As a soft dental backing material which has been conventionally used clinically, a (meth) acrylic acid ester polymer,
Fluorine-based resins, polyolefin-based resins, and silicone rubber-based resins are available. Further, denture stabilizers (so-called denture stabilizers) are used for temporary applications.

However, a soft material such as a (meth) acrylic acid polymer lacks chemical stability in the oral cavity and is hardened and weakened within a few months, making it impossible to use it for a long time. Fluorine-based lining materials also have poor viscoelasticity and are not expected to have a sufficient cushioning effect. The polyolefin-based lining material has many practical problems because it has a high melting temperature and may cause deformation of the resin denture base and requires a plurality of adhesives and a dedicated heater, which complicates the operation. Although the silicone rubber-based lining material is a relatively stable material, it is not sufficient in terms of durability and operability such as coloring and not being cut. In particular, the soft lining material currently used clinically has little machinability, and there is a problem that it cannot be corrected once it is hardened.

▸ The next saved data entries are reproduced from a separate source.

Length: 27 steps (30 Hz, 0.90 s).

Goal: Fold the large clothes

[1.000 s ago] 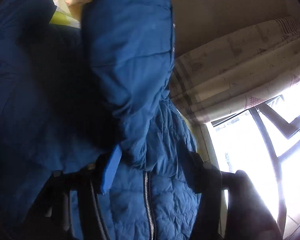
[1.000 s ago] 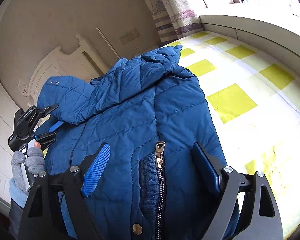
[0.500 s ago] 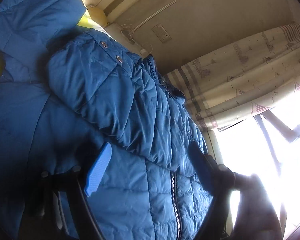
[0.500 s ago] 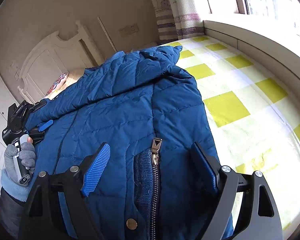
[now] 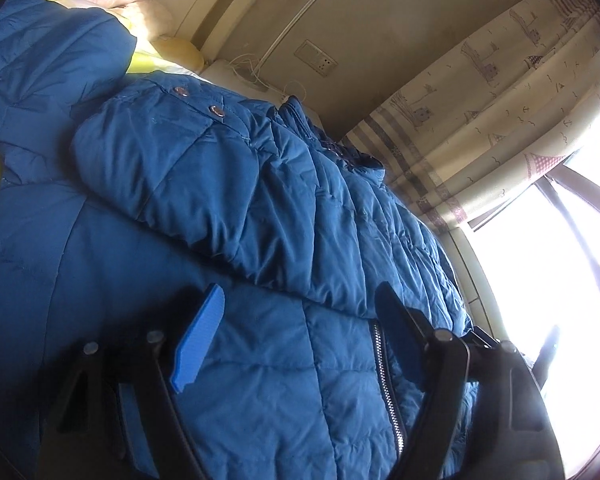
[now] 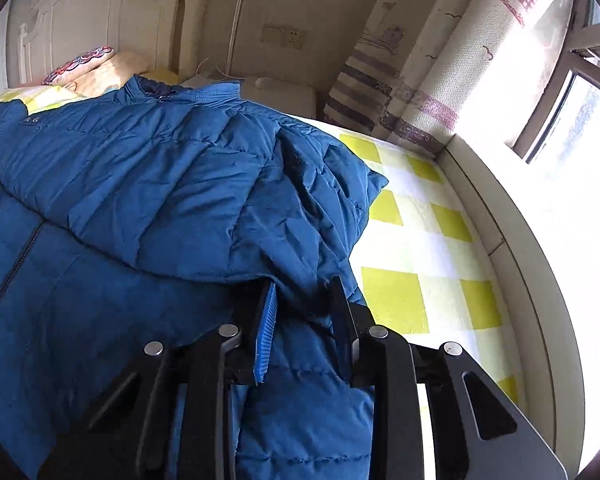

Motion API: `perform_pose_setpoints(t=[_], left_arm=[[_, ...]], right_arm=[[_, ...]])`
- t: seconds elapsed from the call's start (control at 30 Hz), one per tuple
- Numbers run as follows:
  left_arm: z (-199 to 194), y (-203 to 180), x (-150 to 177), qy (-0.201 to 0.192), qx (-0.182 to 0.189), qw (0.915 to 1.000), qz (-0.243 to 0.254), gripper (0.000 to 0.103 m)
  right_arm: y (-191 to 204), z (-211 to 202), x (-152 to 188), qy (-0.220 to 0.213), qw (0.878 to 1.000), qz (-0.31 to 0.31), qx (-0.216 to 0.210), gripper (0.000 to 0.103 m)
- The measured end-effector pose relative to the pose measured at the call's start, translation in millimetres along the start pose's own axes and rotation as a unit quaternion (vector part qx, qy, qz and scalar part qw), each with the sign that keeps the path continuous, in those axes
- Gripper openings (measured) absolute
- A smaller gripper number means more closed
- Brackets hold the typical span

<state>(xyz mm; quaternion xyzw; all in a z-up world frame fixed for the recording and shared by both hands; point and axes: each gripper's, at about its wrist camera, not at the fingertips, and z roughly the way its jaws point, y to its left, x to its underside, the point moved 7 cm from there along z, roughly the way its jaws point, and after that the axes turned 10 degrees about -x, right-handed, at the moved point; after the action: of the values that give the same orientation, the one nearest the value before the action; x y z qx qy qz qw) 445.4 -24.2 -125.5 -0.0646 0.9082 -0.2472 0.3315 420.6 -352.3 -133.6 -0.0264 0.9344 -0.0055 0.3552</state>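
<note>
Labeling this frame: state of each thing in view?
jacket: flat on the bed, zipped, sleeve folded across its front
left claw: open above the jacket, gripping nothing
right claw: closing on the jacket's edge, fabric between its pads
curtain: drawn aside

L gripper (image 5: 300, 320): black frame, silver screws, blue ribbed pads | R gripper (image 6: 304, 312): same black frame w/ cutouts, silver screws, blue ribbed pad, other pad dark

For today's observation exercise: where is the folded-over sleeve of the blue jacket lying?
In the left wrist view, the sleeve lies across the blue jacket front, above its zipper, its snap-button cuff toward the pillows.
</note>
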Motion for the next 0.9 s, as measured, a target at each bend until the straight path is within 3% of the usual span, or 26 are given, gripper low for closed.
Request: perform_pose_setpoints(t=[0.07, 0.13, 0.2, 0.23, 0.33, 0.47, 0.53, 0.57, 0.63, 0.73, 0.9], left_arm=[[-6.2, 1.0, 0.5, -0.008, -0.003, 1.0000, 0.001, 0.077], [-12.6, 1.0, 0.1, -0.019, -0.007, 0.9998, 0.005, 0.077], [-19.3, -2.2, -3.0, -0.039, -0.019, 0.9990, 0.014, 0.077], [-22.9, -3.7, -4.8, -0.052, -0.028, 0.9981, 0.021, 0.078], [-30.4, -8.6, -8.7, -0.080, -0.050, 0.9947, 0.039, 0.081], [-29.2, -8.9, -7.3, -0.077, -0.057, 0.9942, 0.047, 0.084], [-27.3, -6.3, -7.5, -0.072, -0.059, 0.9948, 0.043, 0.084], [-26.0, -5.5, -7.3, -0.068, -0.058, 0.9952, 0.040, 0.084], [-23.5, -0.5, -6.7, -0.059, -0.057, 0.9960, 0.035, 0.085], [-19.7, 4.5, -6.7, -0.050, -0.054, 0.9970, 0.024, 0.085], [-13.9, 7.3, -6.3, -0.037, -0.056, 0.9975, 0.022, 0.085]], right_arm=[[-2.6, -4.7, 8.5, 0.018, 1.000, 0.017, -0.009, 0.028], [0.9, -14.2, 10.7, 0.030, 0.998, 0.033, -0.041, 0.045], [6.1, -36.7, -3.3, -0.024, 0.998, 0.033, -0.041, 0.075], [8.4, -41.9, -14.4, -0.043, 0.998, 0.029, -0.042, 0.077], [19.8, -29.3, -57.5, -0.070, 0.997, 0.001, -0.033, 0.077], [32.2, 25.4, -104.6, -0.046, 0.996, 0.031, -0.073, 0.071], [36.7, 53.1, -117.2, -0.031, 0.997, 0.030, -0.067, 0.070], [37.1, 67.7, -118.4, -0.019, 0.998, 0.020, -0.053, 0.070], [29.9, 108.3, -97.8, 0.069, 0.996, 0.029, -0.041, 0.071], [20.5, 103.9, -92.6, 0.075, 0.992, 0.071, -0.073, 0.072], [-7.9, 76.4, -131.1, -0.021, 0.991, 0.116, -0.056, 0.071]])
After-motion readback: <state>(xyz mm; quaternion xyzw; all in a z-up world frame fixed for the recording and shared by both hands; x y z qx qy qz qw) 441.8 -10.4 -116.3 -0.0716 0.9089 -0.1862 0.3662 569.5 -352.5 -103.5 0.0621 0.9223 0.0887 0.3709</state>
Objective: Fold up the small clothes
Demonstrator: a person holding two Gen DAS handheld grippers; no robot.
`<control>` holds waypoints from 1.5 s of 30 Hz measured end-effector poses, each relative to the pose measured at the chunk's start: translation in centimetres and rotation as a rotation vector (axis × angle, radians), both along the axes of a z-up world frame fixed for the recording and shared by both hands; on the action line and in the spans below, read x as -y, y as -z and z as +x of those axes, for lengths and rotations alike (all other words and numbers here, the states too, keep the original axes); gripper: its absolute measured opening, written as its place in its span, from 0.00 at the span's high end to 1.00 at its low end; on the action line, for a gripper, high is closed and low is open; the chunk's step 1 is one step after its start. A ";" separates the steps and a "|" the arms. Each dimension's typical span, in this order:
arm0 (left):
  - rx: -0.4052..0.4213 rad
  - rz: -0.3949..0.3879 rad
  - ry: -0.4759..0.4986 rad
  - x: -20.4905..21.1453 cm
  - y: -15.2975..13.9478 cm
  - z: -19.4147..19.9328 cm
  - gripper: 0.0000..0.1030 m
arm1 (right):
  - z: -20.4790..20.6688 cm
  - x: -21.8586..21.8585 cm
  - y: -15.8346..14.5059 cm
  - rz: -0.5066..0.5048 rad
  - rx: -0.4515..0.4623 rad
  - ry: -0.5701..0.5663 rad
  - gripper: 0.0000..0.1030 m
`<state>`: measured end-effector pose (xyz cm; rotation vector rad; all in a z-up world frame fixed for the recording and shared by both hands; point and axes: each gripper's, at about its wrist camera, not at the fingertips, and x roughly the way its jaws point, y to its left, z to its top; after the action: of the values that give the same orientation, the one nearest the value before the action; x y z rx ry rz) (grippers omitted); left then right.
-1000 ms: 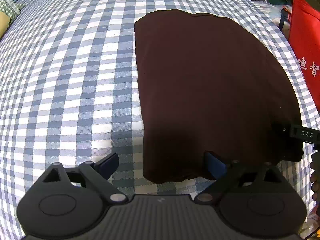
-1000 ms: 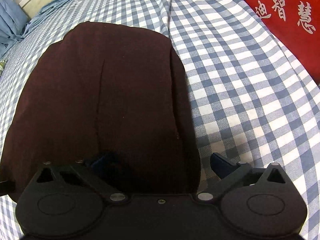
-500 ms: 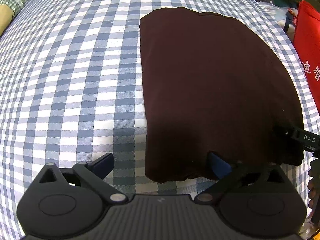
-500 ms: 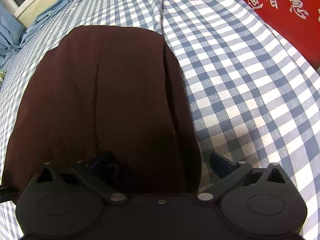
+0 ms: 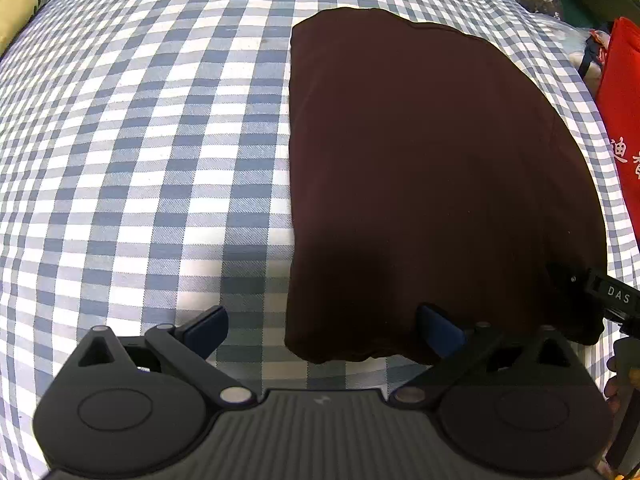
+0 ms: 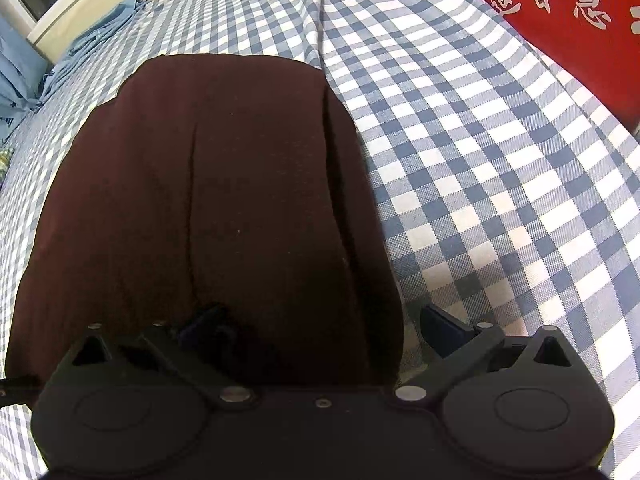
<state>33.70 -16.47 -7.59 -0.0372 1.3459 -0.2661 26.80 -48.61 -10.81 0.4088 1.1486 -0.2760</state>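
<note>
- Blue-and-white checked bed sheet: one, spread over the bed; serves as the folding surface under both claws.
- Dark maroon folded cotton garment: one, lying flat on the sheet, ahead of both claws. Its near hem sits between the two claws, so each can likely take one near corner for a further fold. A lengthwise crease and an overlapped right edge show in the right wrist view.
- Left claw: one, fingers apart, holding nothing. Its right fingertip lies over the garment's near left corner; its left fingertip is over bare sheet.
- Right claw: one, fingers apart, empty. Its left fingertip is over the cloth, its right fingertip over sheet, straddling the garment's near right corner.
- Red fabric bag with white characters: one, far right of the right claw, off the work.
- Light blue crumpled clothes: a pile at the far left, count not clear.
</note>
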 end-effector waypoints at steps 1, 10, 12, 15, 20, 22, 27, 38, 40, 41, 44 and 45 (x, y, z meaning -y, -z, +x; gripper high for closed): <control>-0.001 0.000 0.000 0.0 0.0 0.0 0.00 | 0.0 0.0 0.0 0.001 0.001 0.001 0.01; -0.012 -0.006 -0.010 0.0 0.2 0.0 0.00 | -0.1 0.0 0.0 0.001 0.004 0.004 0.00; -0.015 -0.009 -0.014 -0.1 0.2 0.0 0.00 | -0.1 -0.1 0.0 0.002 0.005 0.008 0.00; -0.022 -0.013 -0.019 -0.1 0.4 0.1 0.00 | -0.1 0.0 0.0 0.004 0.002 0.012 0.01; -0.024 -0.011 -0.021 -0.2 0.4 0.2 0.00 | 0.7 -0.1 -0.7 0.003 -0.015 0.005 0.00; -0.016 -0.004 -0.013 -0.1 0.4 0.1 0.00 | 0.6 -0.1 -2.1 -0.024 0.074 0.006 0.00; -0.010 0.012 -0.003 0.2 0.5 0.1 0.00 | 2.7 1.5 -4.1 0.002 0.187 0.028 0.00; -0.013 0.027 -0.024 0.3 0.5 0.1 0.00 | 10.2 2.8 -0.3 -0.009 -0.044 -0.019 0.00; -0.017 0.022 -0.025 0.2 0.6 0.2 0.00 | 10.3 2.9 0.4 -0.005 -0.041 -0.015 0.00; -0.019 0.021 -0.024 0.2 0.6 0.2 0.00 | 10.3 3.0 0.7 -0.005 -0.032 -0.015 0.00; -0.026 0.018 -0.022 0.2 0.7 0.4 0.00 | 9.8 2.5 1.0 -0.052 0.015 -0.047 0.00; -0.028 0.018 -0.021 0.2 0.7 0.4 0.00 | 9.7 2.3 1.0 -0.073 0.028 -0.061 0.00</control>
<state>34.05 -16.70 -8.27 -0.0404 1.3745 -0.2362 36.50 -50.90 -11.82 0.3121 1.1178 -0.2576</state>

With respect to the denture stabilizer, too, the viscosity increases and the plasticity decreases as the period of use increases. As a result, not only the purpose of improving the maintenance, stability and support of the denture base cannot be sufficiently achieved by improving the conformability and marginal sealing property of the incompatible denture, but also the oral tissue is often impaired. Moreover, since the compressive stress is small and the elasticity is poor, the cushioning effect against the occlusal pressure is not sufficient, which causes the recurrence of pain in the oral mucosa.

[0007]

As described above, the soft dental lining materials for denture bases that have been provided hitherto have a decrease in physical properties and the like within a short period of use, resulting in a short period of use in the oral cavity. In addition to the fact that there is no material that exhibits a satisfactory cushioning effect, many of them are not suitable for practical use because of complicated usage. Therefore, there has been a demand for a soft dental backing material that has appropriate viscoelasticity, has no deterioration in physical properties, and has excellent operability, and particularly has machinability. Especially, with the aging of society, there is a strong demand for such soft dental backing material.

[0008]

Means for Solving the Problems As a result of intensive studies to solve the above-mentioned problems of the prior art, the present inventors have found that by using polyorganosilsesquioxane fine particles as a filler in a silicone rubber as a matrix, durability is improved. We have developed a soft dental lining material that has excellent properties and operability and can be used for a long period of time.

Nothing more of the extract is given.